Pedido de consulta foi formulado pela Câmara de Populações Indígenas e Comunidades Tradicionais do MPF, que aponta ilegalidades na norma editada pela autarquia indígena
A Câmara de Populações Indígenas e Comunidades Tradicionais do Ministério Público Federal (6CCR/MPF) apresentou à Corregedoria Nacional de Justiça nesta terça-feira (5) consulta sobre a aplicação da Instrução Normativa 9/2020 da Fundação Nacional do Índio (Funai), que disciplina o requerimento, análise e emissão da Declaração de Reconhecimento de Limites em relação a imóveis privados. Segundo o órgão do MPF, a norma editada recentemente pela Funai restringe as hipóteses de averbação da existência de processos demarcatórios de terras indígenas em matrículas de domínio privado, em franca incompatibilidade com a orientação prevista no Provimento nº. 70/2018 do Conselho Nacional de Justiça (CNJ), dirigida aos cartórios em todo País.
No pedido de consulta, o MPF explica que IN 9/2020 revogou normativo anterior, modificando, em especial, os critérios para a emissão da Declaração de Reconhecimento de Limites pela Funai. Antes, a DRL fornecia aos proprietários de imóveis rurais a certificação de que os limites de suas terras não coincidiam com imóveis da União destinados a posse permanente de indígenas, regularizados ou em processos de demarcação. De acordo com a nova instrução, a DRL deve ser concedida aos proprietários ou possuidores privados cujos imóveis rurais respeitem apenas os limites de terras indígenas homologadas, reservas indígenas e terras dominiais indígenas plenamente regularizadas.
Na prática, a certificação da Funai vai ignorar terras indígenas delimitadas, declaradas, demarcadas fisicamente, com portaria de restrição de uso, terras da União cedidas para usufruto indígena, bem como as áreas de referência de índios isolados. Ainda segundo a norma, a autarquia fica impedida de produzir documentos que restrinjam a posse de imóveis privados em face de estudos de identificação e delimitação de terras indígenas ou constituição de reservas indígenas.

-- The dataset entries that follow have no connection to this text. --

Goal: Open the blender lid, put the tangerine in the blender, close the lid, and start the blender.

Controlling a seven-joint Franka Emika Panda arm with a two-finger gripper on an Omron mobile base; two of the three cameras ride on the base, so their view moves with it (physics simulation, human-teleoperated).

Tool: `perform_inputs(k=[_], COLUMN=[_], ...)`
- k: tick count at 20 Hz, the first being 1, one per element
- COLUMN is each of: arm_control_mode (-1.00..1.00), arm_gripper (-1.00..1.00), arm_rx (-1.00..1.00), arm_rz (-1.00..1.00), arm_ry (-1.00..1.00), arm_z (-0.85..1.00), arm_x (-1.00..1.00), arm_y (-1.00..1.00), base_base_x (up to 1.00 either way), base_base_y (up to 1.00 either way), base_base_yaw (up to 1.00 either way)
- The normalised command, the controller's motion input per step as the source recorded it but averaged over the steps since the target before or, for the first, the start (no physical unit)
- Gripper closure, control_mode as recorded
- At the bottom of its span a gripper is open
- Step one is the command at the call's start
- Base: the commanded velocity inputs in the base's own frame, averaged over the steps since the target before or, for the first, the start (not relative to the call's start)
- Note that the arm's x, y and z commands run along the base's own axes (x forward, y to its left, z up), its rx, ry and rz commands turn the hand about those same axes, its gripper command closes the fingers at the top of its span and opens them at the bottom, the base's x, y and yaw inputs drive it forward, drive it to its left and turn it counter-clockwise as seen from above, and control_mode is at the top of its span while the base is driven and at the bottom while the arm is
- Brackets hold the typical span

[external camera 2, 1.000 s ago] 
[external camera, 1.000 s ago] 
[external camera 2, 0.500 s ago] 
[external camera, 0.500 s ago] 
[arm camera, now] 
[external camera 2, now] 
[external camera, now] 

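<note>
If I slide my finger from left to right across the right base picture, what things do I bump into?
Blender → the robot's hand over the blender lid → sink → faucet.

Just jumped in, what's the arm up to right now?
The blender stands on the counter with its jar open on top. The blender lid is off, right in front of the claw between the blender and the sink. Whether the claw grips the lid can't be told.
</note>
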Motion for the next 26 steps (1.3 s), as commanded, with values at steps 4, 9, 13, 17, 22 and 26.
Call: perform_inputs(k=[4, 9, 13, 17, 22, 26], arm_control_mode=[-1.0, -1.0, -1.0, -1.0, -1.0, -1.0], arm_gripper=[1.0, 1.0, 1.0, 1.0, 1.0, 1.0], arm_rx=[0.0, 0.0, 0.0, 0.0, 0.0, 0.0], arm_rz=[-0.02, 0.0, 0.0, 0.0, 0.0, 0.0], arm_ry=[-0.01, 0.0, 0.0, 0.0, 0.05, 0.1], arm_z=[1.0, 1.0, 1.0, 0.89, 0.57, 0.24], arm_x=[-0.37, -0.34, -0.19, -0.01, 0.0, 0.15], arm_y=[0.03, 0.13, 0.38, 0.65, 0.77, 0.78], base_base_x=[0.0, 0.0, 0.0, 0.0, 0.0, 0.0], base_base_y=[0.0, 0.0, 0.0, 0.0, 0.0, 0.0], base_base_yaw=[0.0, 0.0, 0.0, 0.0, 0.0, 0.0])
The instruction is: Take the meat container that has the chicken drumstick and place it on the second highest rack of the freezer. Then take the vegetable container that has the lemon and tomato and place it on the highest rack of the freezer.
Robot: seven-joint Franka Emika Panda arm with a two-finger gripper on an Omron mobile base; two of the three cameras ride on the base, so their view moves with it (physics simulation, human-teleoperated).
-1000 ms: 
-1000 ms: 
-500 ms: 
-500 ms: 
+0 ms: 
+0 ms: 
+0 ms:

Ilegalidades – Para a 6CCR, a IN 9/2020 exime a Funai do seu dever constitucional, legal e regulamentar de promover o reconhecimento e defender a posse tradicional indígena, assim como de zelar pela propriedade imobiliária da União. Além disso, afronta o Provimento 70/2018 CNJ, que disciplina a atividade cartorária de registro de terras indígenas com demarcação já homologada, bem como a averbação da existência de processos demarcatórios de terras indígenas em áreas de domínio privado.
O órgão pontua que a regulamentação do CNJ “teve por escopo, a um só tempo, promover a regularização fundiária e conferir segurança jurídica ao exercício da propriedade e às transações imobiliárias”. Destaca ainda que o provimento conferiu à Funai o dever de diligenciar junto ao respectivo cartório imobiliário em defesa dos interesses possessórios indígenas.
Na avaliação da 6CCR, a Funai extrapolou sua competência normativa interna ao disciplinar matéria notarial submetida à regulamentação e controle do Conselho Nacional de Justiça. Além disso, instituiu “uma modalidade extravagante de certificação cartorária que limita o pleno exercício da posse tradicional indígena, restringe o patrimônio imobiliário da União em benefício do particular possuidor e promove a insegurança jurídica em relação a todos os atores da sociedade”.
A consulta foi endereçada ao corregedor nacional de Justiça, Humberto Eustaquio Soares Martins, mas caso ele entenda que a matéria é de competência do plenário do Conselho Nacional de Justiça, deve encaminhar o pedido à livre distribuição.